YOUR ASSIGNMENT.
A word-for-word copy of the listing is what's needed; leave out every image.

DATA.
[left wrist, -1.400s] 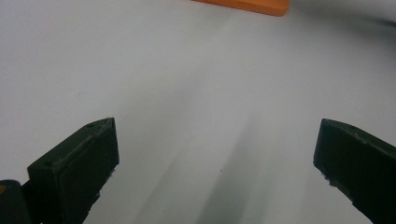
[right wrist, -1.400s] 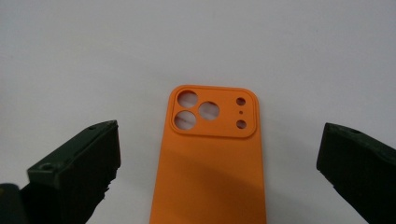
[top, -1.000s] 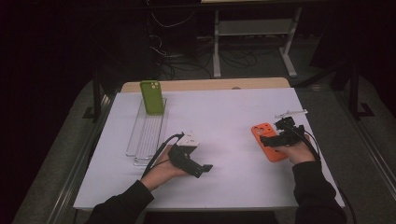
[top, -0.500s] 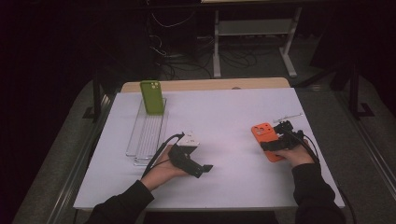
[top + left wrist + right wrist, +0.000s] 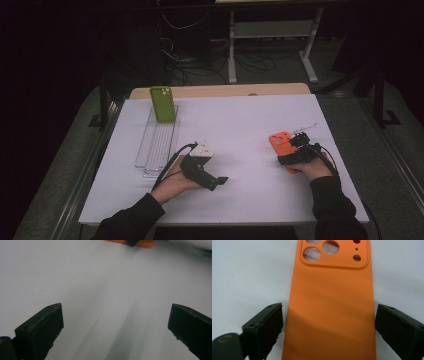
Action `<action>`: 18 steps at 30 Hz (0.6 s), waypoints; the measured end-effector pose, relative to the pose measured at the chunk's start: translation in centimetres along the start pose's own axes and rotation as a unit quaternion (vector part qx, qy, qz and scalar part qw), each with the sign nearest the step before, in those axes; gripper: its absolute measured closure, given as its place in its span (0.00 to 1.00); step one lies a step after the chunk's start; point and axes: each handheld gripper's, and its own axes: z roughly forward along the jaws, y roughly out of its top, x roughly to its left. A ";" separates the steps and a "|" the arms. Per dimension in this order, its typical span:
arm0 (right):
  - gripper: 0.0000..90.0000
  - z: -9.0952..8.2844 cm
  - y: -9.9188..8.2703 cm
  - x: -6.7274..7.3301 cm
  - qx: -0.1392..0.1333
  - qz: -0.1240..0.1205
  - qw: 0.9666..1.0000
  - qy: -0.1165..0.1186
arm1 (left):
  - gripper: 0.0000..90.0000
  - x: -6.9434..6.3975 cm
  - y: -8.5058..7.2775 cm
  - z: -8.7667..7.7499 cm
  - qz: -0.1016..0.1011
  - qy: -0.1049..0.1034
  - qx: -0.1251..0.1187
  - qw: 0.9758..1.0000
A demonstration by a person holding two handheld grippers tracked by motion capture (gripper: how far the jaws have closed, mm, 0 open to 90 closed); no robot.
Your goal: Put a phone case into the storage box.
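Two black jaws of your right gripper point(image 5: 328, 327) now bracket the flat orange silicone phone case point(image 5: 332, 302), which lies back-up on the white table sheet point(image 5: 250, 125) with its camera cut-outs toward twelve o'clock in the right gripper view. These jaws have just been closing a little, yet they stand wide: a sliver of white shows between the left pad and the case's edge, and the right pad sits just beside the other edge, so no grip is made. By this reading you are settling into a sideways pinch across the case's long edges; the lift has not begun.

In the high view the case point(image 5: 280, 142) lies at about four o'clock from the table's middle, with your right gripper point(image 5: 296, 150) over its near end. Against the picture of a second ago, your right hand has crept slightly toward the case, which has kept its place.

Your left gripper point(image 5: 220, 181) rests on the sheet at about seven o'clock from the middle, jaws spread wide with nothing between them; it has not shifted. Its own view point(image 5: 116, 335) looks over bare sheet toward the orange case point(image 5: 130, 243) at twelve o'clock.

Farther out, at ten o'clock, a green phone case point(image 5: 163, 104) stands upright in a clear ribbed plastic rack point(image 5: 157, 145), unchanged.
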 end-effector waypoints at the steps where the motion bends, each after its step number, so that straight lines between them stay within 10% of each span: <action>1: 0.10 0.0 0.0 0.0 0.004 0.004 1.000 -0.001 | 0.00 0.0 0.0 0.0 0.001 -0.001 0.001 1.000; 18: 0.17 -0.1 -0.1 0.2 0.009 0.018 1.000 -0.004 | 0.00 0.0 0.0 0.1 0.008 -0.001 0.007 1.000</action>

REPLY.
[left wrist, -1.400s] 
[right wrist, -1.400s] 
[top, -1.000s] 
[top, -0.500s] 
[top + left wrist + right wrist, +0.000s] 
Action `<action>`: 18 steps at 30 Hz (0.6 s), waypoints; the measured end-effector pose, relative to the pose measured at the chunk's start: translation in centimetres along the start pose's own axes and rotation as a unit quaternion (vector part qx, qy, qz and scalar part qw), each with the sign nearest the step before, in those axes; gripper: its absolute measured closure, given as its place in its span (0.00 to 1.00); step one lies a step after the chunk's start; point and axes: each handheld gripper's, and its own axes: z roughly forward along the jaws, y roughly out of its top, x roughly to its left. A ";" separates the steps and a "|" the arms. Per dimension in this order, its typical span:
arm0 (right):
  - gripper: 0.0000..90.0000
  - z: -9.0952..8.2844 cm
  - y: -9.9188..8.2703 cm
  - x: -6.7274..7.3301 cm
  - qx: -0.1392..0.1333
  - qz: -0.1240..0.1205
  - qw: 0.9666..1.0000
  - qy: -0.1165..0.1186
arm1 (left):
  - gripper: 0.0000..90.0000
  - x: -6.9434..6.3975 cm
  - y: -8.5058..7.2775 cm
  - z: -8.7667..7.7499 cm
  - qz: -0.1016..0.1011
  - qy: -0.1049..0.1034
  - qx: -0.1251..0.1187
  - qw: 0.9758..1.0000
A demonstration by a person holding two handheld grippers tracked by motion capture (gripper: how far the jaws have closed, mm, 0 open to 90 closed); no robot.
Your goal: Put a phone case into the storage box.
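Two black jaws of your right gripper point(image 5: 328, 327) now bracket the flat orange silicone phone case point(image 5: 332, 302), which lies back-up on the white table sheet point(image 5: 250, 125) with its camera cut-outs toward twelve o'clock in the right gripper view. These jaws have just been closing a little, yet they stand wide: a sliver of white shows between the left pad and the case's edge, and the right pad sits just beside the other edge, so no grip is made. By this reading you are settling into a sideways pinch across the case's long edges; the lift has not begun.

In the high view the case point(image 5: 280, 142) lies at about four o'clock from the table's middle, with your right gripper point(image 5: 296, 150) over its near end. Against the picture of a second ago, your right hand has crept slightly toward the case, which has kept its place.

Your left gripper point(image 5: 220, 181) rests on the sheet at about seven o'clock from the middle, jaws spread wide with nothing between them; it has not shifted. Its own view point(image 5: 116, 335) looks over bare sheet toward the orange case point(image 5: 130, 243) at twelve o'clock.

Farther out, at ten o'clock, a green phone case point(image 5: 163, 104) stands upright in a clear ribbed plastic rack point(image 5: 157, 145), unchanged.
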 end-effector waypoints at the steps where the motion bends, each after its step number, so that straight lines between them stay within 10% of each span: <action>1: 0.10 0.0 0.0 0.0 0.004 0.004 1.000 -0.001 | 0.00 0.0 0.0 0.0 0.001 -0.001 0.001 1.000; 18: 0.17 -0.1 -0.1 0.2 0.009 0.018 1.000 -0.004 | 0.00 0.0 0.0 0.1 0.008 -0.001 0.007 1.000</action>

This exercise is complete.